И вдруг на днепровском берегу, на водном просторе наступила тишина. Воины расстались с близкими, поднялись на суда, и они медленно, вытягиваясь клином, покинули причалы и журавлиной стаей потянулись к Черному морю.
Анна и Настена, обе в одеждах воинов, стояли на корме, на их лицах виднелось напряжение, они волновались, и больше, чем Анна, переживала за предстоящий поход Настена. Живая вода поведала ясновидице о многом из того, что их ждало под стенами Царьграда. Волею судьбы они доплывут почти до самых врат древнего города. Но не приведи Господь даже знать, что их там ждало.
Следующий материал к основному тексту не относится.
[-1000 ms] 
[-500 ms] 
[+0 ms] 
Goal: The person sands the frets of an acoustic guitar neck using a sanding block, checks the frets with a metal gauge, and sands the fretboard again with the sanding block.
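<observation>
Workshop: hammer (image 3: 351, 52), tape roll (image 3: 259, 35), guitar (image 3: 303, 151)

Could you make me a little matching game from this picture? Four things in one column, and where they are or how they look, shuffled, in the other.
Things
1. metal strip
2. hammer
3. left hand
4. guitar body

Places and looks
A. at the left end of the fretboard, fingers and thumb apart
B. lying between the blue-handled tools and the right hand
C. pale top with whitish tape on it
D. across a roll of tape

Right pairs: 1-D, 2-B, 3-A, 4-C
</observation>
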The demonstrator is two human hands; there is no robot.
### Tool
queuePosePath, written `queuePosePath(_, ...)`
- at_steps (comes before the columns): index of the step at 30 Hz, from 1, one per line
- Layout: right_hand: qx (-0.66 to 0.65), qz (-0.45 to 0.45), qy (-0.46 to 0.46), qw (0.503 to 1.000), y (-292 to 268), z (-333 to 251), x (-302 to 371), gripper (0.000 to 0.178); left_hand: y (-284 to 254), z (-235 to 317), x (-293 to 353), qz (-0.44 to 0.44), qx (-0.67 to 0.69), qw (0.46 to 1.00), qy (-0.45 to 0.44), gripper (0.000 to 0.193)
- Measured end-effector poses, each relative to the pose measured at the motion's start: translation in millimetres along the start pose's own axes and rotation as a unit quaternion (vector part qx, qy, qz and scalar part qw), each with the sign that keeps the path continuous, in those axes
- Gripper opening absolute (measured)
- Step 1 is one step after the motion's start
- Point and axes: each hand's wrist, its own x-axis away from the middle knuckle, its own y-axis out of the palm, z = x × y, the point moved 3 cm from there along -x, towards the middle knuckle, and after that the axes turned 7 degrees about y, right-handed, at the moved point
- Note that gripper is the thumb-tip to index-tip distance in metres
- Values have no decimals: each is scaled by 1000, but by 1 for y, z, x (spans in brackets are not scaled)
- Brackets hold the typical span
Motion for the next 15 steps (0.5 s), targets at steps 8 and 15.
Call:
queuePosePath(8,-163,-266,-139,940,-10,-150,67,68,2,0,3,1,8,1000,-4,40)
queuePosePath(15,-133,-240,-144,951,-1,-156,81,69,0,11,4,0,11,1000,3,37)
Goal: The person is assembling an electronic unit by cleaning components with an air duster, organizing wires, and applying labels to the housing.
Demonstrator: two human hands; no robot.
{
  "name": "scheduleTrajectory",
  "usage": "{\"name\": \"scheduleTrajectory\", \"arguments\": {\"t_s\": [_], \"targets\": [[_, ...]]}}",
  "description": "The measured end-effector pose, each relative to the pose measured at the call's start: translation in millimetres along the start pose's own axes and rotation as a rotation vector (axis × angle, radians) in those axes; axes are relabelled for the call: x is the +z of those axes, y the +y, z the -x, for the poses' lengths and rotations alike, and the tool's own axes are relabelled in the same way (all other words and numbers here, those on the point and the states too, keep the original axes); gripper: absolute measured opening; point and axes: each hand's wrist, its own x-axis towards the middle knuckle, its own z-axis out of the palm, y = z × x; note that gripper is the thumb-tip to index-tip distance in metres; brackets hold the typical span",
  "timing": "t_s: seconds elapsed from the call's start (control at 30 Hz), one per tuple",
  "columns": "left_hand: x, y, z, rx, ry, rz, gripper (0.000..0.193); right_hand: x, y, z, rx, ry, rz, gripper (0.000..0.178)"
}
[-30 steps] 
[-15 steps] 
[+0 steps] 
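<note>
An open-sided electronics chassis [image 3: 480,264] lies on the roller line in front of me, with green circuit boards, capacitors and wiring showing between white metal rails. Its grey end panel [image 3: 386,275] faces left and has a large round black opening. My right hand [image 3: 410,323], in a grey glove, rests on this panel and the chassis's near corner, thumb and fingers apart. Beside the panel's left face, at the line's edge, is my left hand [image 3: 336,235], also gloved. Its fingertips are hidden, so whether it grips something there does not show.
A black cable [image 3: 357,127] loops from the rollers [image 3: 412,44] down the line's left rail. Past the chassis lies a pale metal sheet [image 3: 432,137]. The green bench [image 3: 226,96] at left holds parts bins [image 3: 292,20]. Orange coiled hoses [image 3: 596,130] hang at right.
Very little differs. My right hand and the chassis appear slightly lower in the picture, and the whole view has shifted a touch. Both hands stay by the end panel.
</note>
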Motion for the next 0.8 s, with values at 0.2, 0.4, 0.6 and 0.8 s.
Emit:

И открыла Настене днепровская вода тайну накануне похода, когда Анна оставалась в тереме с отцом. Настена спустилась к Днепру, вошла в его воды и попросила Всевышнего открыть ей лик убитого в Царьграде купца. И, надеясь увидеть благообразное лицо, Настена испугалась, когда пред нею возник обольстительный образ Прелюбодея. Настена даже не поверила и отшатнулась от живой воды.
— Господи, неужели это русич?! — воскликнула ясновидица. — Да таких я никогда не видывала среди купцов. — Но, моля Бога, она попросила открыть ей деяния купца Огмунда. — Я не разуверюсь в тебе, милосердный, какой бы ни была правда.
И Господь внял светлой душе. Настена увидела Огмунда в восточном покое, как он в борении с молодой и красивой византийкой овладел ею, как сорвал с нее одежды и взялся чинить насилие, да тут же был застигнут гневным мужем. Сверкнул кинжал, и Огмунд, поверженный в спину, был сброшен на пол. В дом ворвалась толпа горожан, схватила тело Огмунда, выволокла на улицу, притащила на рынок я растерзала. И вот уже разъяренные византийцы грабят, разоряют лавки русских купцов, а императорские чиновники покидают рынок, чтобы не видеть бесчинств.